• [^] # Re: Et pendant ce temps, CamlLight poursuite sa route...

    Posté par (site web personnel) . En réponse à la dépêche OCaml 4.03. Évalué à 3.

    Le problème que nous sommes en train de discuter est de savoir si un programme correspond à sa spécification, elle-même décrite dans un langage fixé. En particulier, on ne regarde pas une propriété fixée sur tous les programmes, mais une propriété différente pour chaque programme.

    Oui, enfin il existe un sous-ensemble de propriétés désirés qui sont les mêmes pour tout les programmes. "Mon programme risque-t-il de planter à l'exécution ?" en est une belle. Et cette propriété peut s'exprimer dans le cadre du théorème de Rice. Soit M une machine de Turing. Le langage reconnu par M est l'ensemble des entrées w pour lesquels m termine sans planter1. Savoir si ce langage est l'ensemble des entrées est indécidable. Dit autrement, conséquence de Rice : un compilateur ne peut pas garantir que ton programme ne plantera pas à l'exécution ni qu'il termine. Donc cela n'a pas "rien à voir". Et c'est ce que je dis depuis le début, on ne peut pas laisser la preuve à un compilateur, on est obligé de se la farcir soi-même.

    Alors certes, tu va me dire que OCaml (si on ne fait que du fonctionnel) permet d'éviter cela.
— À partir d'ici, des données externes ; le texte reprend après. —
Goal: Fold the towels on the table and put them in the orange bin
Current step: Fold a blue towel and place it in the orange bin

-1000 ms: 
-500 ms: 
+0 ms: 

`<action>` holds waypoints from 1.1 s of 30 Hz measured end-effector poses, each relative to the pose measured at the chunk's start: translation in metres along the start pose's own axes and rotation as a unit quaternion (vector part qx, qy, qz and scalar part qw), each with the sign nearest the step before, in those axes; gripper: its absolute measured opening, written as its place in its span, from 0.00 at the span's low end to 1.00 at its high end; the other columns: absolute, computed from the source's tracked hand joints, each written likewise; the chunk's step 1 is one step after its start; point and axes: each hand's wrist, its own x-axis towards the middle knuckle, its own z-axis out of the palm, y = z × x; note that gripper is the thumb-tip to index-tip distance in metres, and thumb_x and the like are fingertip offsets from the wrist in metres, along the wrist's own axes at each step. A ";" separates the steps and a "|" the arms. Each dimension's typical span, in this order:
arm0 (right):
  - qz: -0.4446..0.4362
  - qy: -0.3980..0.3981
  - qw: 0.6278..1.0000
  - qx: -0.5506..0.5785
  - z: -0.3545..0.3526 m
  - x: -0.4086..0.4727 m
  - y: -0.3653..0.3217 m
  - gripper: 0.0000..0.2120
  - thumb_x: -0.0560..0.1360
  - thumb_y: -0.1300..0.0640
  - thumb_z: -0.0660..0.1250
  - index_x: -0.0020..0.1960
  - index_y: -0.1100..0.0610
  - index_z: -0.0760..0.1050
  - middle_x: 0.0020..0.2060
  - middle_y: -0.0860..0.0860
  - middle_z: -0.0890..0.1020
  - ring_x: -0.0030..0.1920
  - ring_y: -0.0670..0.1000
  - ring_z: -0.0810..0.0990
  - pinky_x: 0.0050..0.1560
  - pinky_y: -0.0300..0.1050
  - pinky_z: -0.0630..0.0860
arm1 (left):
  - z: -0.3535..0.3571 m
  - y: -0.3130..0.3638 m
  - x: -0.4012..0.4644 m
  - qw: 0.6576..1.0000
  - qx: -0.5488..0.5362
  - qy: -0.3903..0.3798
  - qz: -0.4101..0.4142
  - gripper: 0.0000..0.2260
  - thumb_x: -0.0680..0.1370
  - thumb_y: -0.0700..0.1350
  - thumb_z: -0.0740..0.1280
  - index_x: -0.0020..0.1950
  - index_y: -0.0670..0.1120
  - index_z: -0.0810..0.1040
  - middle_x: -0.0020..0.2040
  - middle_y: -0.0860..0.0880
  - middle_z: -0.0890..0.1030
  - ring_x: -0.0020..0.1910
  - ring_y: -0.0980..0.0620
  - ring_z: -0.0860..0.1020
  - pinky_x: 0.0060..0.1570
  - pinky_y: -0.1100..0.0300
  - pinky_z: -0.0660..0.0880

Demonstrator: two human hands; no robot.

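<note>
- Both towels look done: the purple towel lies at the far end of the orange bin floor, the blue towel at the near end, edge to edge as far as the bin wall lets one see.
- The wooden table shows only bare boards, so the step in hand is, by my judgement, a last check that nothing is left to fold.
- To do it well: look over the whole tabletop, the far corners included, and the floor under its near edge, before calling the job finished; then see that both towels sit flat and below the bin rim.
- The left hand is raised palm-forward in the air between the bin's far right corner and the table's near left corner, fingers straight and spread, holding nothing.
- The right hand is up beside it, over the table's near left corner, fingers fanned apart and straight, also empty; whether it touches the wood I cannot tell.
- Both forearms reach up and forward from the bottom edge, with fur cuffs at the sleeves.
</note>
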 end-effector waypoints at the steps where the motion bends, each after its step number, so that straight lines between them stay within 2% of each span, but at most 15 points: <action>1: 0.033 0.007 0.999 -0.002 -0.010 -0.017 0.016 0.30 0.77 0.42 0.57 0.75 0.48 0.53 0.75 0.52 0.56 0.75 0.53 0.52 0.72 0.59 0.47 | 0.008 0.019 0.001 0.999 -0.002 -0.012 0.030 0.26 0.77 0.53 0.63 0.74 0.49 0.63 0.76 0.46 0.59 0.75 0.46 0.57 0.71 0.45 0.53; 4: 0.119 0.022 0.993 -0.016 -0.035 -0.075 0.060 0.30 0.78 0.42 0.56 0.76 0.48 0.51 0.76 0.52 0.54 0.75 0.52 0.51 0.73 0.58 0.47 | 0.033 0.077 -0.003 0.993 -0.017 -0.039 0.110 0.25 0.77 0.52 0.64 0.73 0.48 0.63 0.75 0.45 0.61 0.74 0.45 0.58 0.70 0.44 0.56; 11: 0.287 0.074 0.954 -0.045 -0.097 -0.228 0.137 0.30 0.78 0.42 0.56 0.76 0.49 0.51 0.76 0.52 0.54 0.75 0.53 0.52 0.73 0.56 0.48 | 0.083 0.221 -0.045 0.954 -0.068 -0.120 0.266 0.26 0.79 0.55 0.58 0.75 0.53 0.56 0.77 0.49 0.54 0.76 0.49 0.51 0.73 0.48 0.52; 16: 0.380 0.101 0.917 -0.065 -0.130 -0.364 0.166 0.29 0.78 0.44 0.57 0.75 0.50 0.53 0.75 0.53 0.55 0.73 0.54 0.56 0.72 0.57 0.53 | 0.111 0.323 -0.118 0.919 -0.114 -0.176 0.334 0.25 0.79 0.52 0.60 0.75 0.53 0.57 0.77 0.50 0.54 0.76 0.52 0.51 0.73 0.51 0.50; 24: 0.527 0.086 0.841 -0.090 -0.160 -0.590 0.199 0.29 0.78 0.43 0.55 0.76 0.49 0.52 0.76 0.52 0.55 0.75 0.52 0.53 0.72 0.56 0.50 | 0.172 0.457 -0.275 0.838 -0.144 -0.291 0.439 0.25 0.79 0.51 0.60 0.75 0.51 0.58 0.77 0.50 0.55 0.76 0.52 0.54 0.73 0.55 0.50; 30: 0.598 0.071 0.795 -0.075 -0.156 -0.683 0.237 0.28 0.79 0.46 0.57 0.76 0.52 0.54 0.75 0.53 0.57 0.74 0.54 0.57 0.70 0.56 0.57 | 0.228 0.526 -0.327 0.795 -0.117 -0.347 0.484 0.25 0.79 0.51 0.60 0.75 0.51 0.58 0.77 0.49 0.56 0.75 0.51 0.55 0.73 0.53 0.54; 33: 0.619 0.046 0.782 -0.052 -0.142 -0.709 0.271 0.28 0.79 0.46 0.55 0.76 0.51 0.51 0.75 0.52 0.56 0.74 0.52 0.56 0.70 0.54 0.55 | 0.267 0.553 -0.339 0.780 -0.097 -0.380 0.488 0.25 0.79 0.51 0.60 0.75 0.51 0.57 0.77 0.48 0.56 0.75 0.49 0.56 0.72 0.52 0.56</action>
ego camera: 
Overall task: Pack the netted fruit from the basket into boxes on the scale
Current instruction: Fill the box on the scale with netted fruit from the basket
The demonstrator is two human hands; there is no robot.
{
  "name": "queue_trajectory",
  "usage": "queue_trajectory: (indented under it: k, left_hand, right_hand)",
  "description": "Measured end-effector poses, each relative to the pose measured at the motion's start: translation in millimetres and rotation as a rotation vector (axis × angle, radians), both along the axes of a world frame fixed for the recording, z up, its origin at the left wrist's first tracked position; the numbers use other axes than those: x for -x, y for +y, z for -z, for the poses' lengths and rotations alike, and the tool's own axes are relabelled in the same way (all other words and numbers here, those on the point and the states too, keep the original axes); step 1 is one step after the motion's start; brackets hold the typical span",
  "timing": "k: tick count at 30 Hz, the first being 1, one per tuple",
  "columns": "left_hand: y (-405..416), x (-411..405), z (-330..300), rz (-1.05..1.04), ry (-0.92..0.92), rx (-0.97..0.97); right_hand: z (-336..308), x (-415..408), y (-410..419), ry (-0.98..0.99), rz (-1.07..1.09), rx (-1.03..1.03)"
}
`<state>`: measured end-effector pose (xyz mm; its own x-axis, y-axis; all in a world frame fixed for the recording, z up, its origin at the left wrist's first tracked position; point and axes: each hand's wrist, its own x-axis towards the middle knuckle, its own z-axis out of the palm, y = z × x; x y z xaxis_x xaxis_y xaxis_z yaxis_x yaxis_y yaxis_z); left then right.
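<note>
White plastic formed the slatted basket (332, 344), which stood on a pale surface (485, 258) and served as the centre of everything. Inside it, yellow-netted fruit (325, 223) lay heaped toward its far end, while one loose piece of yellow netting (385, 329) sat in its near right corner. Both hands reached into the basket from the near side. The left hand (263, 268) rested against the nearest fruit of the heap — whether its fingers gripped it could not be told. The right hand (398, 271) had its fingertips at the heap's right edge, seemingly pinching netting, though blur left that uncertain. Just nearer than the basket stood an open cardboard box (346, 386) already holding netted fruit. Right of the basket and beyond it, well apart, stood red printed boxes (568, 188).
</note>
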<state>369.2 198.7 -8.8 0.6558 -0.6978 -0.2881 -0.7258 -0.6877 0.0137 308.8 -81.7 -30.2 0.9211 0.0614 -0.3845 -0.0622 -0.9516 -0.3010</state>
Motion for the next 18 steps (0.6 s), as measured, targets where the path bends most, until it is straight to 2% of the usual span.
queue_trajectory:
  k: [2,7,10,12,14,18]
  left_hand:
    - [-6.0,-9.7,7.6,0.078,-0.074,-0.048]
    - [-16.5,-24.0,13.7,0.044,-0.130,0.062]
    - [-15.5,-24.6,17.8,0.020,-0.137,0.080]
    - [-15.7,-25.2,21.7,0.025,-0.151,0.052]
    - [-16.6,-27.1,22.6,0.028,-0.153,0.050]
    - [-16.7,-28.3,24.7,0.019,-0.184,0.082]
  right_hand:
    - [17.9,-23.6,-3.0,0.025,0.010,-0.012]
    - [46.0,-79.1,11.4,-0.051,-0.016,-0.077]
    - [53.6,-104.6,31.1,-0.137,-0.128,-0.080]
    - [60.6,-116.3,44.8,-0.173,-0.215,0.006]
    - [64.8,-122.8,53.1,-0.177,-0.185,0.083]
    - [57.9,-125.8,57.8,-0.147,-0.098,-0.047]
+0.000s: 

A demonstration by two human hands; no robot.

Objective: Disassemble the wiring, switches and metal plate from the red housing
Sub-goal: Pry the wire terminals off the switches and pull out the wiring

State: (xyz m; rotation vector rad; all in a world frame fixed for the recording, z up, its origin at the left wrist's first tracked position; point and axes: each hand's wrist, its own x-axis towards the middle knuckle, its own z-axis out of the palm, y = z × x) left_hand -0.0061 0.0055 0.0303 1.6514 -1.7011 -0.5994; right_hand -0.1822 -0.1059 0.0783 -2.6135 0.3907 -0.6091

Mais peut-on éviter les débordements de pile avec du typage ? Peut-il empêcher les récurrences infinis ? Peut-il garantir qu'aucune branche ne contenant une exception ne sera jamais atteinte ?

    Je n'ai jamais dis que les preuves de programme était impossible, ni qu’elles étaient inutiles. Ce serait stupide. Mais qu'à priori, elle ne seront jamais suffisante pour garantir l’absence de bug (même si elle permettent d'en limiter un grand nombre). Je serais fort étonné que l'on arrive un jour à passer outre tous les problèmes d'impossibilité avec du typage (puisqu’en fait, tu propose de cacher la démonstration dans le typage). Et quand bien même ce serait possible, alors cela voudrait dire que le système de typage serait devenue bien trop affreux et contraignant pour la majorité des usages.

    Si tu prends ma phrase du début :

    Enfin le problème c'est que le théorème de Rice nous dit qu'on ne peut pas montrer (automatiquement) des théorèmes non triviaux sur les programmes ; donc les preuves mathématiques ne sont pas suffisante en informatique et donc on à besoin de se convaincre que les programmes que l'on fait tourner sont correctes

    Je n'ai jamais dit que tous les problèmes non triviaux étaient indémontrables, j'ai seulement dit certain et cela depuis le début (bon effectivement ma phrase peut être perçu de manière ambigüe « des » signifie ici certain et non pas tous) et automatiquement (ie. par un compilateur générique) . Et enfin je n'ai jamais dit que les systèmes de preuves était inutile mais insuffisant. J'ai un peu l'impression que tu me reproche une posture extrême "les preuves en info sont impossibles" alors que depuis le début je parle simplement de la nécessité d'avoir à utiliser des outils complémentaires.

    [1] je sais que le concept de plantage n'existe pas en machine de Turing mais il pourrait se définir sans difficulté aucune.